Ruben Van Kempen has been in the U.S. so long — 55 years — that he had stopped thinking of himself as an immigrant. Then last week he got a letter from the government suggesting maybe he shouldn’t be here at all.
By all accounts except the federal government’s, Ruben Van Kempen is a pillar of the community. For 37 years he taught theater in Seattle Public Schools, growing Roosevelt High’s drama program into one of the best in the country.
But now that he’s retired, he can’t convince the feds he belongs here at all.
“I haven’t thought of myself as an immigrant for decades,” Van Kempen told me. “Now that they’re talking about me as an alien, I do feel a little like a stranger in a strange land.”
It all started in February, when Van Kempen, about to turn 65, applied for his Social Security and Medicare benefits. Of Dutch-Indonesian heritage, he immigrated to the U.S. from Holland in 1962, when he was 10, and became a U.S. citizen in 1982.

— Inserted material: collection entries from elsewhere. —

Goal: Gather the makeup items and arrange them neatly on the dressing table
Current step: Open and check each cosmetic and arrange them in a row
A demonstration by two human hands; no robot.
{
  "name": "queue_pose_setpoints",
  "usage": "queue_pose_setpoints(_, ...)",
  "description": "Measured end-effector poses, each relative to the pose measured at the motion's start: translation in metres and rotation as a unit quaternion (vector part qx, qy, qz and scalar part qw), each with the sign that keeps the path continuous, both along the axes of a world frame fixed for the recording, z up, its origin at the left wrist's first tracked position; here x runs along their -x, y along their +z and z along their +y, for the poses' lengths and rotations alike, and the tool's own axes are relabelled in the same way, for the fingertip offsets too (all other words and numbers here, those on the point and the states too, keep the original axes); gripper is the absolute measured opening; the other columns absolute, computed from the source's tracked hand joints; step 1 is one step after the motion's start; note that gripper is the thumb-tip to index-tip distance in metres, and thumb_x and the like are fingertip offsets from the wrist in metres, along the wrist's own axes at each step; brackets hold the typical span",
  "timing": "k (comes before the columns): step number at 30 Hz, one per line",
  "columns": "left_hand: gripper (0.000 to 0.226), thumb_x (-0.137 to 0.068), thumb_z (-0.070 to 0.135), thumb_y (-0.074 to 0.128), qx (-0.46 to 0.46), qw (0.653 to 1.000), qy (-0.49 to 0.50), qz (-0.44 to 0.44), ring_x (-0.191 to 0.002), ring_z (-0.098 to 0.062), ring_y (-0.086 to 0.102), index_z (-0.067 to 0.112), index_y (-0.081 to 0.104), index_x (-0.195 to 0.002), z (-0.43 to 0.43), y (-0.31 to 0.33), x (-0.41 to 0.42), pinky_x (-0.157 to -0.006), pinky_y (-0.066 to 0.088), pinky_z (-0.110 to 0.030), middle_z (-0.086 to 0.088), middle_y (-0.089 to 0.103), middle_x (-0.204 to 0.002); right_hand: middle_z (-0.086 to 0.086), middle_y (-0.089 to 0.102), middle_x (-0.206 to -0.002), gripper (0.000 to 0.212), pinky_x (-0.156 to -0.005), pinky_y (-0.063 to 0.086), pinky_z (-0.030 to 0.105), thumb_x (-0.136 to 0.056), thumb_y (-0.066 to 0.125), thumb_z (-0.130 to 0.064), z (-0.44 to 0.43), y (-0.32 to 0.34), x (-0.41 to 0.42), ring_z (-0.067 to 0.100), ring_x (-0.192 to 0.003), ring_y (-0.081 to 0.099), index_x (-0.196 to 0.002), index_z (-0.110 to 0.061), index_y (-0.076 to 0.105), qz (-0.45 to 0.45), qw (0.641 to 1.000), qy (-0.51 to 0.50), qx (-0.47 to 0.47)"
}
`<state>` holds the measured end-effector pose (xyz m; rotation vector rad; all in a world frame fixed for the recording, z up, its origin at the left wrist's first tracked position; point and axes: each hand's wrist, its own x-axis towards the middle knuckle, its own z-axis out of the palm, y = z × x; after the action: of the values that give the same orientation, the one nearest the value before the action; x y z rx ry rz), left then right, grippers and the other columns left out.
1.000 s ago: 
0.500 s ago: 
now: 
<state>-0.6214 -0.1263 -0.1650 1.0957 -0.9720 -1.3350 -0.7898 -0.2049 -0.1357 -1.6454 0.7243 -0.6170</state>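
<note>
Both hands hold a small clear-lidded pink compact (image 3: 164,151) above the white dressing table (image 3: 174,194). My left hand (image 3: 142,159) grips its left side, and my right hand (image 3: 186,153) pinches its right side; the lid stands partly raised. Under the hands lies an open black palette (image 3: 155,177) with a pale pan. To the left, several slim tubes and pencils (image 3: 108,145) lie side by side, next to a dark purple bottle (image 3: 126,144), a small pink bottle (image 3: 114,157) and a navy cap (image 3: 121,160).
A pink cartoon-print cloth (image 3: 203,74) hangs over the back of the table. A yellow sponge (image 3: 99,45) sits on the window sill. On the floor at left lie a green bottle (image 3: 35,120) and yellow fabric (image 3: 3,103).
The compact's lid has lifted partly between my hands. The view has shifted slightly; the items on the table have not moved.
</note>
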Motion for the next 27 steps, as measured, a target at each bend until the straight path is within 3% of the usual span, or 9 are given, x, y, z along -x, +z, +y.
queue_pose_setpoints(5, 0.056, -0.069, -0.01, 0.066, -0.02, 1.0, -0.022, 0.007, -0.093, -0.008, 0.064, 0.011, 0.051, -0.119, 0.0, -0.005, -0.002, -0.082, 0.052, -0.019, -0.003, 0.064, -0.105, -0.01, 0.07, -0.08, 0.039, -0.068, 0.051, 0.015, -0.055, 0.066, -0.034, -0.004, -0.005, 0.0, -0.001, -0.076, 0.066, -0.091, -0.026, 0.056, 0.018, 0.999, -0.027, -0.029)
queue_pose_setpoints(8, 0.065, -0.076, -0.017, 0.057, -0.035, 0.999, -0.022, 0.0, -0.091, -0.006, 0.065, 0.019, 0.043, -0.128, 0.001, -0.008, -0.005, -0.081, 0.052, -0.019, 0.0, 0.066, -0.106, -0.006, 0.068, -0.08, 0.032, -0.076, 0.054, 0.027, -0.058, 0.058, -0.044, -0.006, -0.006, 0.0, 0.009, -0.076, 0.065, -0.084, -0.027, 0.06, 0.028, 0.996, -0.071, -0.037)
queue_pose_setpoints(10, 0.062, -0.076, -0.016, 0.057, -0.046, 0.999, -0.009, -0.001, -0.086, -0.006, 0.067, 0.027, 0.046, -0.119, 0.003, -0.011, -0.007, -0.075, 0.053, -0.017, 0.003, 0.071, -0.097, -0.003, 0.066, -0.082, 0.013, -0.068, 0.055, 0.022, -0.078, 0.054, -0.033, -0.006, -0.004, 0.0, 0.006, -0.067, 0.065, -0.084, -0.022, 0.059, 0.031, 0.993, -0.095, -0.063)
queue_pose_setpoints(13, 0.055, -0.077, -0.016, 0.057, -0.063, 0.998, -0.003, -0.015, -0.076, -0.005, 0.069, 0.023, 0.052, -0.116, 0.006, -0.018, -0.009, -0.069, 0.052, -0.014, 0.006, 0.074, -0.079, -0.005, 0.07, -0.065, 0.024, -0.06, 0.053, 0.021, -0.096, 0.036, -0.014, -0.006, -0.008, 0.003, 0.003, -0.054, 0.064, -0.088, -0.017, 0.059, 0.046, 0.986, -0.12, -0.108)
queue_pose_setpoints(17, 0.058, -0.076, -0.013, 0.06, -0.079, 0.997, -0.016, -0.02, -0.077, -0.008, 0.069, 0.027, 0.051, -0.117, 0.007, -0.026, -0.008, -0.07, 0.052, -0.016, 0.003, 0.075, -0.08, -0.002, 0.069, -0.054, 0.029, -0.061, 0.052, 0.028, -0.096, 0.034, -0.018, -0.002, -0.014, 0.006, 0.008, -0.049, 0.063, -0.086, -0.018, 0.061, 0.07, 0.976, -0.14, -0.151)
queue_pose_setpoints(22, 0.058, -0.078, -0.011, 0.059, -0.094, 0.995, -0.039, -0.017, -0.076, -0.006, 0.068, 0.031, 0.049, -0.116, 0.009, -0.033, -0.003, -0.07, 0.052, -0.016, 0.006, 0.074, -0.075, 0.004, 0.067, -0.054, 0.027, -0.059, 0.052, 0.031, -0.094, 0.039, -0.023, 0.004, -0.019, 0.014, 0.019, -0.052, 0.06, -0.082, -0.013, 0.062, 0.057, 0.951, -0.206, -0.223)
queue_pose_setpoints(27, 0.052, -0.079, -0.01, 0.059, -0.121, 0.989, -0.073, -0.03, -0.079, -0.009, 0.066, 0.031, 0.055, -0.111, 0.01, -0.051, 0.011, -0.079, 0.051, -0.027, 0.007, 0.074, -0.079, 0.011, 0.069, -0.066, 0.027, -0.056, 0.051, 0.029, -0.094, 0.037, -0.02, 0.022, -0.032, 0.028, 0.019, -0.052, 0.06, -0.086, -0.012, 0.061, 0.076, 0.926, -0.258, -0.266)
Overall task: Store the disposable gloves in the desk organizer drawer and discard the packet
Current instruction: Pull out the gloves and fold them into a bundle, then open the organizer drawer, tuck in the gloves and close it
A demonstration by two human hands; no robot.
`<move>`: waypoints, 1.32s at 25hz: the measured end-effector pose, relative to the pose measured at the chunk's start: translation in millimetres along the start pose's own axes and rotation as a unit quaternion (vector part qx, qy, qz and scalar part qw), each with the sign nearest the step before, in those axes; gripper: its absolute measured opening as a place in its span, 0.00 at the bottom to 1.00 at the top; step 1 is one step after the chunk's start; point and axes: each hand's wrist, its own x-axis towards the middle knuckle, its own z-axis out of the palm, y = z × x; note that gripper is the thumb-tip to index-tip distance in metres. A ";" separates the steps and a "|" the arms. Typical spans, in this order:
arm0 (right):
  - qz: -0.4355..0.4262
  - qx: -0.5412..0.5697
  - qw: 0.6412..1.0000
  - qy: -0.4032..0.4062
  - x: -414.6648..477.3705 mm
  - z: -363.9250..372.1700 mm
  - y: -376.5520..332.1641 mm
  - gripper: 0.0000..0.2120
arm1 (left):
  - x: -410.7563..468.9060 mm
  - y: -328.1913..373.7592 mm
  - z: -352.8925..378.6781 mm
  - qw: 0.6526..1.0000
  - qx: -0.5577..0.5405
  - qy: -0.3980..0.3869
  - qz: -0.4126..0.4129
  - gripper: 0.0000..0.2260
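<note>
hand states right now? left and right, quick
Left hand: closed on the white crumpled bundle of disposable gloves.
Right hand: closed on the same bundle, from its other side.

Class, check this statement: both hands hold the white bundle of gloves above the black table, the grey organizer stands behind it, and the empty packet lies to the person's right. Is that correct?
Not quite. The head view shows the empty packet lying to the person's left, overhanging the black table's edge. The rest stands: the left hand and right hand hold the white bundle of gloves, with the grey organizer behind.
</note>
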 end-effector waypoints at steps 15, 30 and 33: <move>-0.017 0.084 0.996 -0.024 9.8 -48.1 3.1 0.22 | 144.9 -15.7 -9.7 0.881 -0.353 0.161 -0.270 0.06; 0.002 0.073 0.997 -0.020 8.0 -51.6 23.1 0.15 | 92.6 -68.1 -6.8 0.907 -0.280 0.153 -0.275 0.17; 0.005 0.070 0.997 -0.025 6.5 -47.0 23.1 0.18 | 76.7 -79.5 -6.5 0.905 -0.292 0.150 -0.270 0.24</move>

That was all so long ago he didn’t think a thing about it. Social Security had been sending him those letters for decades that total up all the retirement benefits he had earned.
But after he submitted his U.S. passport, his Social Security card and his naturalization certificate from the day he was sworn in, Social Security wrote back that his application “could not be processed” due to questions about his immigration status.
Perplexed, he submitted all the documents again, in person at the Social Security office in Seattle. This time, the agency’s eventual response, dated last week, was unsettling.
“The Department of Homeland Security is unable to verify the immigrant document you submitted as evidence of your lawful alien status,” reads the letter. “Please contact us when your alien status changes, or is renewed, so you can work in the U.S.”
In other words, he’s a man without a country.